ITK President Obed attends State luncheon in Washington to celebrate climate partnership agreement

ITK President Natan Obed attends state luncheon in Washington.

(Photo posted by Canadian Minister of Fisheries, Oceans and the Canadian Coast Guard Hunter Tootoo (left) on his Twitter account with ITK President Natan Obed in Washington.)

Brandi Morin
APTN National News
WASHINGTON — The president of the Inuit Tapiriit Kanatami, the organization that represents about 55,000 people living in Canada’s north was among the delegates who attended a State luncheon in Washington, D.C. hosted by Senator John Kerry.

Natan Obed attended the luncheon as part of the state visit of Prime Minister Justin Trudeau.

“Hopefully people will see this as an evolution of the way Indigenous People are respected and included in the way in which Canada does business with the world,” Obed told APTN National News.

Earlier on Thursday, the U.S. and Canada endorsed a continental climate change strategy that will try to alleviate the affect climate change is having on the arctic.

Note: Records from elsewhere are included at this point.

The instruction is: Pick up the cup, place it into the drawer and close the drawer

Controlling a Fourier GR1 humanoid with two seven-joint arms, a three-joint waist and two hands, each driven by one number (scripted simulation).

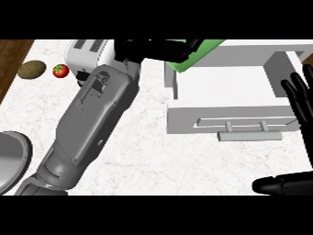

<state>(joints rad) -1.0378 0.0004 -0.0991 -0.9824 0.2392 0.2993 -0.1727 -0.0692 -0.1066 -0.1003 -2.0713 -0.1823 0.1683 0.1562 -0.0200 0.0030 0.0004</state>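
Nearest, at the view's lower right, the right hand (312, 114) stands open and still, its straight fingers (301, 89) pointing up and its thumb lying flat toward the left along the bottom. Just left of those fingers is the white drawer (220, 82), pulled out toward the robot, with its grey bar handle (249, 136) on the front panel a little below and left of the fingertips. The drawer's inside shows only its pale floor and walls, with nothing lying in the part that can be seen. Farther back and to the left, the grey left forearm (87, 119) runs diagonally up across the marble counter (152, 156) to the left hand (160, 49), whose dark fingers are curled round a green cup (201, 54). The cup is tilted and mostly covered by those fingers, and it sits over the drawer's far left corner, at the rim; whether it touches the rim cannot be told. Just left of that hand stands a white toaster (87, 55). Beyond it, further left of the fingers, a red tomato (61, 70) and a brown potato (32, 69) lie side by side near the counter's edge.
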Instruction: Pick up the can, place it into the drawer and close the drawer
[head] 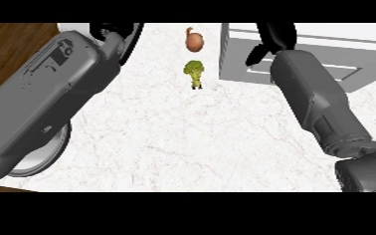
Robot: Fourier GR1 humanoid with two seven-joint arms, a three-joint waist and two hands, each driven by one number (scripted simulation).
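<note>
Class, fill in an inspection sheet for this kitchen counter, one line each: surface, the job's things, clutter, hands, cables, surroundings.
Surface: white marbled counter top, with dark wooden floor showing at upper left.
Job's things: open grey metal drawer at upper right; no can is visible.
Clutter: green broccoli floret near the middle; brown onion-like vegetable behind it, apart from it; round grey plate at the left edge, partly under the left forearm.
Hands: black right hand over the drawer, fingers curled downward, contents hidden; left hand at upper left, mostly hidden by its forearm.
Cables: nothing seen.
Surroundings: nothing else seen.
</note>
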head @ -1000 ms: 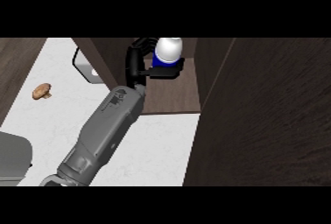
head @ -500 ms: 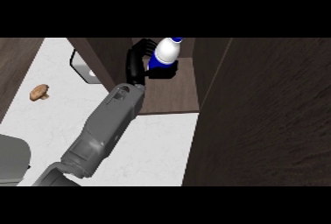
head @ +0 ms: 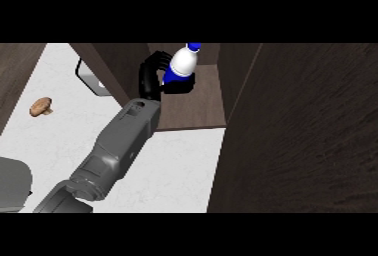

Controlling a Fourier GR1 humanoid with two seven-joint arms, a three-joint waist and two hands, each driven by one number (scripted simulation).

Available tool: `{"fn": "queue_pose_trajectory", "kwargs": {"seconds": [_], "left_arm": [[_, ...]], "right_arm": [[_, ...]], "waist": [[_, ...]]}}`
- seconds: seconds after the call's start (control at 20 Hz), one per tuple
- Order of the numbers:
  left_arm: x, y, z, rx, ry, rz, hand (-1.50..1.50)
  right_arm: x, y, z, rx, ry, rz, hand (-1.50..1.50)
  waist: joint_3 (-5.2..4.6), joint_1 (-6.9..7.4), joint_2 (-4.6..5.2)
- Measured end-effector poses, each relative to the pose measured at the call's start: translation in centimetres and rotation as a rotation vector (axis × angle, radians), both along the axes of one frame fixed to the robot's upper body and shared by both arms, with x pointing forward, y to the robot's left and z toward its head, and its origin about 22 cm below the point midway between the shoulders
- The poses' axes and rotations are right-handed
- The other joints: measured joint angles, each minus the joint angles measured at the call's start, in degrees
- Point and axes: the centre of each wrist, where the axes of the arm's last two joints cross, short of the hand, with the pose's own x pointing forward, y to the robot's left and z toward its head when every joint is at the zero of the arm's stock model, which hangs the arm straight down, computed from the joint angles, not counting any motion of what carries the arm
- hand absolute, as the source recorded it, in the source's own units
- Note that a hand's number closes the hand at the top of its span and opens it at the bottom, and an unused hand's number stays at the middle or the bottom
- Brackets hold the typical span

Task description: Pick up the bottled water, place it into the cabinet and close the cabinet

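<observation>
The bottled water (head: 181, 64) is white with a blue label and a blue cap. It stands slightly tilted inside the open dark-wood cabinet (head: 201, 107), just above its floor panel. My right hand (head: 151, 76) is curled round the bottle from its left side, and the thumb wraps the label's lower part. The grey forearm runs down to the lower left over the white counter (head: 170, 165). The cabinet's door (head: 299, 135) stands open and fills the right side of the view. My left hand does not show.
A small brown mushroom-like item (head: 41, 106) lies on the counter at the left. A white object with a dark rim (head: 91, 77) sits behind the cabinet's left wall. A grey shape (head: 11, 185) fills the lower left corner.
My right hand has carried the bottle further into the cabinet. The bottle's blue cap now shows, and the forearm has stretched out more.
</observation>
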Motion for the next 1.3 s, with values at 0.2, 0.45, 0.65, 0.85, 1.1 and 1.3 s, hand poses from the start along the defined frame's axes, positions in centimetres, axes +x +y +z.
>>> {"fn": "queue_pose_trajectory", "kwargs": {"seconds": [0.2, 0.45, 0.65, 0.85, 1.1, 1.3], "left_arm": [[0.1, 0.1, -0.2, 0.054, -0.001, 0.019, -1.5], [0.1, 0.3, -0.6, 0.148, 0.028, 0.043, -1.5], [0.0, 0.4, -0.9, 0.204, 0.034, 0.067, -1.5], [0.0, 0.4, -1.0, 0.226, 0.031, 0.081, -1.5], [-0.3, 0.4, -1.3, 0.218, 0.022, 0.076, -1.5], [-0.4, 0.6, -1.5, 0.177, -0.011, 0.02, -1.5]], "right_arm": [[0.0, 0.0, 0.0, 0.002, 0.0, 0.003, -1.5], [0.1, 0.0, 0.0, 0.001, -0.009, 0.01, -1.5], [0.1, -0.1, 0.1, -0.005, -0.01, 0.017, -1.5], [0.0, -0.1, 0.0, -0.003, -0.012, 0.017, -1.5], [-0.1, -0.1, -0.1, 0.004, -0.017, 0.018, -1.5], [0.0, -0.2, 0.0, -0.004, -0.015, 0.024, -1.5]], "waist": [[0.01, -0.24, 0.11], [0.04, -0.76, 0.26], [0.04, -1.15, 0.35], [0.01, -1.3, 0.4], [0.0, -1.26, 0.36], [-0.03, -0.92, 0.38]]}}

Read more on the announcement here. 

Obed said he was honoured to participate in the luncheon alongside his Indigenous Federal counterparts Canadian Minister of Fisheries, Oceans and the Canadian Coast Guard Hunter Tootoo, Minister of Justice Jody Wilson-Raybould as well as Environment and Climate Change Minister Catherine McKenna.

“I was sitting at a table with Minister McKenna and high ranking officials from the U.S. and I had a great conversation about the potential this agreement produces and the willingness of both Canada and the U.S. to bring people Indigenous into the conversation to talk about shared climate issues and also shared arctic issues in relation to this,” said Obed.

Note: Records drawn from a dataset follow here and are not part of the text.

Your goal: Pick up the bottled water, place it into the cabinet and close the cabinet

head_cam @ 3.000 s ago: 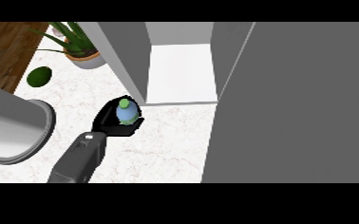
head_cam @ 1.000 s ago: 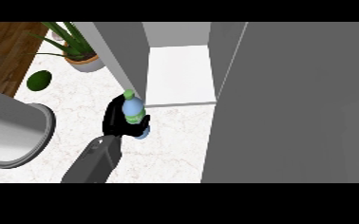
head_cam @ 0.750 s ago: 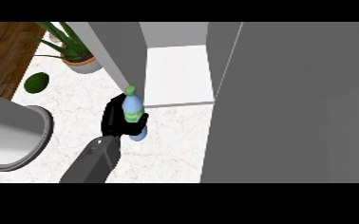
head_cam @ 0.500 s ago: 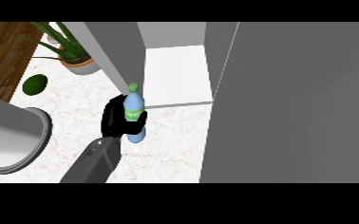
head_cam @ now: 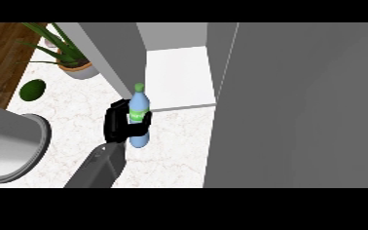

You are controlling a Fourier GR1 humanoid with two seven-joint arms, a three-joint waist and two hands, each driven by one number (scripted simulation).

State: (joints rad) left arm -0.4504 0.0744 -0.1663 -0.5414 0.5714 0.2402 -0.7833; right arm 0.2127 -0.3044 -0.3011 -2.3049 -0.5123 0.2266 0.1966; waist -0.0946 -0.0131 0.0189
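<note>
Currently in hand: bottled water (head_cam: 138,117), blue body, green label and green cap, standing close to upright with the cap pointing toward the cabinet.

Holder: left hand (head_cam: 119,124), black, coming in from the lower edge on a grey forearm (head_cam: 97,165). Its fingers are curling round the bottle's middle, at the label, leaving cap and base showing. Gripping at mid-height is likely keeping the bottle balanced and its base free for setting down.

Right hand: showing in no part of the view.

Destination: cabinet (head_cam: 179,78), open, its pale shelf floor lying just beyond the bottle. The bottle is sitting right in front of the shelf's front edge, over the counter (head_cam: 72,112) and not yet inside. The cabinet door (head_cam: 287,107), a large grey panel, is filling the right side of the view, standing swung out so the opening is staying accessible.

Other items: potted plant (head_cam: 68,58) at upper left, a small dark green object (head_cam: 32,89) beside it, and a grey round vessel (head_cam: 18,146) at the left edge, all well apart from the bottle.

Status, as judged: carrying step under way; placing and door closing remaining.
</note>
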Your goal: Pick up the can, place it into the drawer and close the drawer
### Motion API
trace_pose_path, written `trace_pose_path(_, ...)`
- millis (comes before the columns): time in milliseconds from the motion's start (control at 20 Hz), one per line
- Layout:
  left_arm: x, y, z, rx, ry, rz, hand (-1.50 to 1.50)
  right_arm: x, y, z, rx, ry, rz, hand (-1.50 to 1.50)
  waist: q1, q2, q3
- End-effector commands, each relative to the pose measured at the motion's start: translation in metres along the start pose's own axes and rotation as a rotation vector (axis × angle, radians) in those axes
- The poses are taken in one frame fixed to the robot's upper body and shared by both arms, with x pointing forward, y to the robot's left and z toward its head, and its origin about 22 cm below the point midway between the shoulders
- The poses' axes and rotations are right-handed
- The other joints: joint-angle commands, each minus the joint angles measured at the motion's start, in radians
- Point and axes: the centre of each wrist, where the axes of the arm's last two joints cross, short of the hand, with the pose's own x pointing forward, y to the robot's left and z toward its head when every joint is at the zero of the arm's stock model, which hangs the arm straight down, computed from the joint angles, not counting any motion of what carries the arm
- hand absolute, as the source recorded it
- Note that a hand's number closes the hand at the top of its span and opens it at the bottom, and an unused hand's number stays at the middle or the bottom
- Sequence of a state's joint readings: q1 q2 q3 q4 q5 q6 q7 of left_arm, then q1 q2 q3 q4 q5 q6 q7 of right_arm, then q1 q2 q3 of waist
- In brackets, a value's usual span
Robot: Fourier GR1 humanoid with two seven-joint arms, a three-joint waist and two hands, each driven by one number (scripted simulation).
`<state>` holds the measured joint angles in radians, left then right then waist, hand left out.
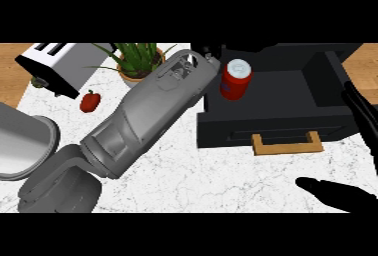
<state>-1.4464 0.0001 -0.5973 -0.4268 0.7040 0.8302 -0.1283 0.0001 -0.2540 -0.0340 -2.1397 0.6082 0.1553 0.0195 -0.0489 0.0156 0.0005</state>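
Can upright, lid up, over drawer.

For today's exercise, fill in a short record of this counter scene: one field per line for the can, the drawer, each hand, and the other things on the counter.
can: red can, upright, inside the open drawer
drawer: black drawer, pulled open, wooden handle at front
left hand: hidden past the grey forearm near the can
right hand: right hand at lower right, apart from the drawer
others: toaster, potted plant, red pepper
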Motion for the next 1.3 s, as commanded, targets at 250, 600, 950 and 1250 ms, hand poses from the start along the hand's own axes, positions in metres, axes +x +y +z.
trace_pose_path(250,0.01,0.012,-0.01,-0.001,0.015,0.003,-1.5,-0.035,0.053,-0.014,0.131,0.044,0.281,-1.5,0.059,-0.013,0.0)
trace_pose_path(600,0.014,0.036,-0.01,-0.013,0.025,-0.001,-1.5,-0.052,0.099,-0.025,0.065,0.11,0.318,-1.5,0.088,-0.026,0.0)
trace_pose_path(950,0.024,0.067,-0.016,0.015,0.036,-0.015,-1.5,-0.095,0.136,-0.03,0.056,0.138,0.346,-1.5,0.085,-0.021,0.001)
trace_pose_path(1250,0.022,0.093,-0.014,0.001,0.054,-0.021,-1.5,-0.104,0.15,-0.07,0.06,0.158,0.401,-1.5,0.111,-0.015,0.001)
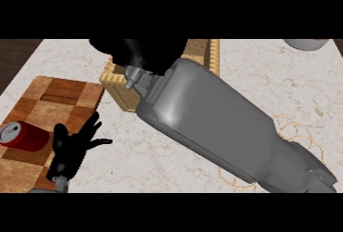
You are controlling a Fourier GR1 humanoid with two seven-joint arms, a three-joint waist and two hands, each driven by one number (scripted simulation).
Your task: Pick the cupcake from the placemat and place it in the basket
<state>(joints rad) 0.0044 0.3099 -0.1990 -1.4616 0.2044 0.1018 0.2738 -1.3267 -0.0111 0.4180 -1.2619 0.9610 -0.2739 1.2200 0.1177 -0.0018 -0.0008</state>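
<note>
one right hand (137, 52) hangs over the basket (117, 88).

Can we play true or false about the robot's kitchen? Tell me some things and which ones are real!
1. The red can lies on the wooden board. True.
2. The right hand is over the placemat. False: it is up over the basket, and the placemat lies lower right, partly under the forearm.
3. The left hand is open, fingers spread. True.
4. The left hand holds the can. False: it is beside the can and holds nothing.
5. You can see the cupcake sitting on the placemat. False: no cupcake shows there.
</note>
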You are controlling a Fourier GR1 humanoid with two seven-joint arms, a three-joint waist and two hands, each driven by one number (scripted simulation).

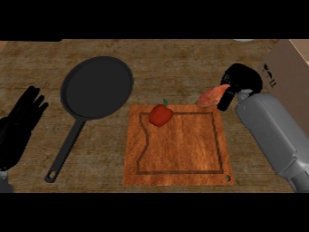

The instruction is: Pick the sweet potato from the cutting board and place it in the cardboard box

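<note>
The orange-pink sweet potato [212, 95] hangs just past the far right corner of the wooden cutting board [176, 149], with my right hand [242, 80] curled round its right end. The cardboard box [296, 68] stands at the right edge, close beside that hand. My left hand [19, 120] rests open at the left edge, fingers up, holding nothing.
A red bell pepper [160, 114] sits on the far left part of the board. A black frying pan [96, 87] lies left of the board, its handle [64, 152] running toward me. The wooden counter stretches beyond.
</note>
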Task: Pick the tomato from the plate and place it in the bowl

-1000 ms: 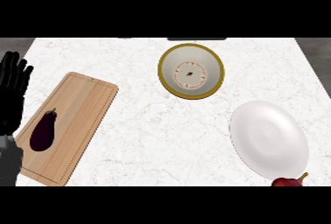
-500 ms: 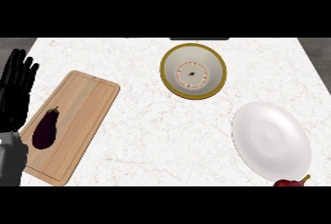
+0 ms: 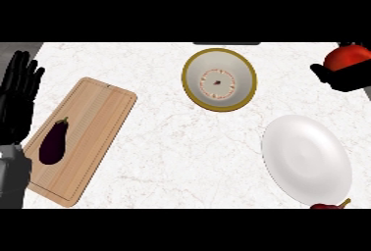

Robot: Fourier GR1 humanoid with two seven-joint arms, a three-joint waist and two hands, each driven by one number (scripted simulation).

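Note:
A red tomato (image 3: 348, 55) shows at the upper right edge of the head view, above the counter. My right hand (image 3: 345, 77) is curled under and around it; much of the hand is cut off by the edge. The white plate (image 3: 307, 158) lies bare at the lower right. The bowl (image 3: 220, 80), white inside with a gold rim, stands at top centre, well to the left of the tomato. At the left edge my left hand (image 3: 19, 94) rests open with its fingers up.
A wooden cutting board (image 3: 98, 122) lies at the left with a dark purple eggplant (image 3: 54, 142) on it. A small red item (image 3: 328, 206) peeks in below the plate at the lower edge. Bare marble counter (image 3: 188, 152) spreads between board and plate.
My right hand with the tomato has come into view at the upper right edge. The left hand, board, bowl and plate have hardly shifted.

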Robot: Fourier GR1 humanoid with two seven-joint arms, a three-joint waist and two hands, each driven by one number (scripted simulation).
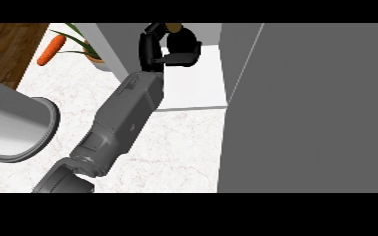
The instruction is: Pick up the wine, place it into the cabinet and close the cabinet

Canada’s Arctic is warming at twice the global rate and Obed said Indigenous People there are witnessing drastic and life threatening changes to the environment.

ITK helped to draft the section of the agreement titled “A Shared Arctic leadership model” that outlined ways in which to reduce greenhouse gas emission predicted to have an “outsized impact on the long-term health of the global Arctic.”

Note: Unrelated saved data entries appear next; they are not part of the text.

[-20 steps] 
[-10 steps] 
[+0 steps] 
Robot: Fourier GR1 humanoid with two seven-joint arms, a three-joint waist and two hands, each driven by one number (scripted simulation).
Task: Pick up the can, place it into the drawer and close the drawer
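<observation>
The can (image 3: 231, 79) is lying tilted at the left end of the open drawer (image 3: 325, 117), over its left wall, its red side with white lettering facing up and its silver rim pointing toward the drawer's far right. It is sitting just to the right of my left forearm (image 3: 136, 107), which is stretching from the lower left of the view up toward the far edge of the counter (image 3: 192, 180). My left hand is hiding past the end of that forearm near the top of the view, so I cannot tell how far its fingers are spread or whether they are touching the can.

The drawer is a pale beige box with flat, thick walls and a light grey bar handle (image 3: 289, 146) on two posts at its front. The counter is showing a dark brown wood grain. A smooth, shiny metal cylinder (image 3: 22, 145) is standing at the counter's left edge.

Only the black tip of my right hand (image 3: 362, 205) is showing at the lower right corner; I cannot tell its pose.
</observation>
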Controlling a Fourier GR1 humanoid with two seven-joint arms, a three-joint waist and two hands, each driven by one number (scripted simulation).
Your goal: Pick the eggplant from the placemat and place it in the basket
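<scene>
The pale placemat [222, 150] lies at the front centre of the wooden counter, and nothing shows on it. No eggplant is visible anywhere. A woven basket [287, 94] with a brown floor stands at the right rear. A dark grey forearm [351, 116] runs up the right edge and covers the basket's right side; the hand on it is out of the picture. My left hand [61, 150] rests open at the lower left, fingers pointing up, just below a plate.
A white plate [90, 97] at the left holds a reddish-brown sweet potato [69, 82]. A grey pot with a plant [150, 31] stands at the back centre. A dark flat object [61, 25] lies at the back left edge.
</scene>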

Obed said the undertaking was an example of the Trudeau Government putting its nation to nation building vision into practice.

“The fact that ITK was able to shape the wording in this agreement related to the Arctic and related to the Indigenous People was something that really showed the trust and the respect that the Canadian government has before us when it’s talking about our lands and our people,” he said.

He went on to say that he is happy that the concerns of the Inuit People on the climate crisis is being heard around the world. And Canada and the U.S. are committing to utilizing Indigenous knowledge to find solutions.

“The terminology (in the joint-statement) around our knowledge is such that it respects our knowledge and Indigenous knowledge. That is a step forward from the terminology that has been used in the past, which put our knowledge into a little box on the side.”

He said funding was announced to help address some of the coinciding socio and economic challenges faced by people living in the Arctic.

“The way that this agreement is implemented still remains to be seen. But we have no reason to believe that the Canadian government is not going to include us as partners,” said Obed. “And also allow us to talk about the issue and not just as people who are affected, but as people who have solutions, people who have something that is meaningful to give to all of Canada.”

His comments are contrary to concerns raised by Canada chiefs who attended a climate meeting between Trudeau, premiers and territorial leaders in Vancouver last week. Chiefs called the meeting a failure of the governments to engage them on the climate crisis.

Natan said he did not receive an invite to attend the elaborate state dinner planned at the Whitehouse Thursday evening, but, chuckled and said he has faith in Tootoo to represent.

“I’m sure Hunter Tootoo will represent the Inuit very well at the state dinner…I’ll leave him to that.”